Fially, let me re-suggest an idea that I raised with previous governments- as part of a collective bargaining agreement, government workers far from their places of residence, should be able to bring thier children to a nursery in the building where they work. All that is needed is designated space on the first floor, or ground floor, called differently in different places, with a separate secure entrance, and separate washroom facilities.
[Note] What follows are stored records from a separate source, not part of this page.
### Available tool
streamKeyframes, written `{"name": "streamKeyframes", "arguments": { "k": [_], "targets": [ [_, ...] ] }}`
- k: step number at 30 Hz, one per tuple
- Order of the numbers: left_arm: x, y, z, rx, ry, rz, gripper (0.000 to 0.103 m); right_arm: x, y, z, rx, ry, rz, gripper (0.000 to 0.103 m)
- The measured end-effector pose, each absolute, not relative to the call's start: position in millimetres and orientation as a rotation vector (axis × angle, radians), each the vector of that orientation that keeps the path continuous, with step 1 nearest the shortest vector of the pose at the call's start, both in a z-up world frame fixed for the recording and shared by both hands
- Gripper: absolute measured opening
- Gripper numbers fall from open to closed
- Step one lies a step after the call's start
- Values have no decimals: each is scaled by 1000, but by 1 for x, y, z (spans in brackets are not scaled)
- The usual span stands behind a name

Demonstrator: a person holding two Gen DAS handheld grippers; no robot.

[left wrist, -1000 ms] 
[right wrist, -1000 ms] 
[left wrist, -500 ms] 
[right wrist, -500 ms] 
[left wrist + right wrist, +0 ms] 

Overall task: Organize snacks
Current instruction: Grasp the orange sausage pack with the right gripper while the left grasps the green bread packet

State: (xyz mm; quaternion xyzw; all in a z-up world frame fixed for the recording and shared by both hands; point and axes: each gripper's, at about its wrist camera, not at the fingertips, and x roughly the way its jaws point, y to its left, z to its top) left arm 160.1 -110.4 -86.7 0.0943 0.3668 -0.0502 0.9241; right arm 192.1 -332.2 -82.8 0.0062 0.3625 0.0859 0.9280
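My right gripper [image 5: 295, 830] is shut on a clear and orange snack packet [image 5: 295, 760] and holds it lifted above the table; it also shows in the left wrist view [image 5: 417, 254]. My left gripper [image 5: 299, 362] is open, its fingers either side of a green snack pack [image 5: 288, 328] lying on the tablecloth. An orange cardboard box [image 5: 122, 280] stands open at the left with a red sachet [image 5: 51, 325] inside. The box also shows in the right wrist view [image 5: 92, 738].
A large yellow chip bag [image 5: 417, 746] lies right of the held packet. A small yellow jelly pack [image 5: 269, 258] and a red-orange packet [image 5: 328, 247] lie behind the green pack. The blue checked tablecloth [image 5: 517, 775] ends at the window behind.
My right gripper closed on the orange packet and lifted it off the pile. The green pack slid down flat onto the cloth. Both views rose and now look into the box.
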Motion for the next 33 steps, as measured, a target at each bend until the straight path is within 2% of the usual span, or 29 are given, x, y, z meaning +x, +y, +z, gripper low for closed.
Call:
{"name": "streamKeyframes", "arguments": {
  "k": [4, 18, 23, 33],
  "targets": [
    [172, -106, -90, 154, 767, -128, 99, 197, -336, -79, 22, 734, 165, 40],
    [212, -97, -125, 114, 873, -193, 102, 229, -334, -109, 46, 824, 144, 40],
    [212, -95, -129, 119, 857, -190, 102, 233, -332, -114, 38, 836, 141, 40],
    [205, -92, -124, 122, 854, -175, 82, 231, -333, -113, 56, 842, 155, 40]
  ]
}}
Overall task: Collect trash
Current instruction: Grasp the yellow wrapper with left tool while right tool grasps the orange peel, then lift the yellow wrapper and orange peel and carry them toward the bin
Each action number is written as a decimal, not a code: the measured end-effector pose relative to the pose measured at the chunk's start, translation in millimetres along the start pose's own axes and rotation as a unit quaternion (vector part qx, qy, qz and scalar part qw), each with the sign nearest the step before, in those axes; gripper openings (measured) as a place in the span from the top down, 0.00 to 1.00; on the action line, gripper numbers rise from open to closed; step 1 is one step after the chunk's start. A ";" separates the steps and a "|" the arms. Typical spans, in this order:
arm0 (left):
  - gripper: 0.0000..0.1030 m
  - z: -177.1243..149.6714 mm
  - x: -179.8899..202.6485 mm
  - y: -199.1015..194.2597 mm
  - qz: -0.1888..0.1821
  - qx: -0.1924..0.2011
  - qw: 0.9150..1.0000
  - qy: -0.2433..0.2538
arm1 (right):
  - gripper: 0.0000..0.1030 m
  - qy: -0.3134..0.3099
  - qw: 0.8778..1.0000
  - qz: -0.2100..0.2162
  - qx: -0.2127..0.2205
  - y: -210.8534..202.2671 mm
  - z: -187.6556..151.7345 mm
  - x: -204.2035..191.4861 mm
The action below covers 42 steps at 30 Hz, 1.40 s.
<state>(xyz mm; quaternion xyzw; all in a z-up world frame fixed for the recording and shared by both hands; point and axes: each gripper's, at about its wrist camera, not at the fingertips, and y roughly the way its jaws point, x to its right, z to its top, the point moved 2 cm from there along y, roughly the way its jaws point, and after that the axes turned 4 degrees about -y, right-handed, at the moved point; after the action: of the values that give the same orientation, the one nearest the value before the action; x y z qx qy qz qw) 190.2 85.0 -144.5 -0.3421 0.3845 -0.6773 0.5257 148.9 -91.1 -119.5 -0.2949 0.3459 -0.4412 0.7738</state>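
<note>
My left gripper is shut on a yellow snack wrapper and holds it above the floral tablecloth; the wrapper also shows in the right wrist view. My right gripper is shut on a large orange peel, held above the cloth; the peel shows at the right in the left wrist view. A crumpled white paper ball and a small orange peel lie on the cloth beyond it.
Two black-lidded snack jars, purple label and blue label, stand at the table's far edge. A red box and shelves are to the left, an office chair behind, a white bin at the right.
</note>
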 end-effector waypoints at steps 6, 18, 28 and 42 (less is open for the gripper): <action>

A woman returning to work, who can bring her child to daycare in her own office building, can see that child during her lunch break. She can take her home at the end of the day, and not worry about rushing home before the day care closes, or leaving the infant/toddler with irresposible adults. Yhis would put us on the map internationalls, as doing something positive for women and children, during your stewardship.
The triangular trip of mother and infant to ducare from home, then mother to office, then back to daycare, then home, takes a severe toll on women who must work to make ends meet. Its even worse for single mothers. Do this, and all the gods/God will bless you.
This is a tragedy which hurts.my deepest condolences to this child’s family and those affected.however this p.m.must wipe the tears and be resolved in fighting a battle she were placed to perform.her disscussion with the president should also be that of willingness not only to advocate for more vigilance but to firmly fesolve her credibility to lead in developing strong effective and deciseve plans through out the justice and education system .tears would not be enough.her credibility for action is at stake.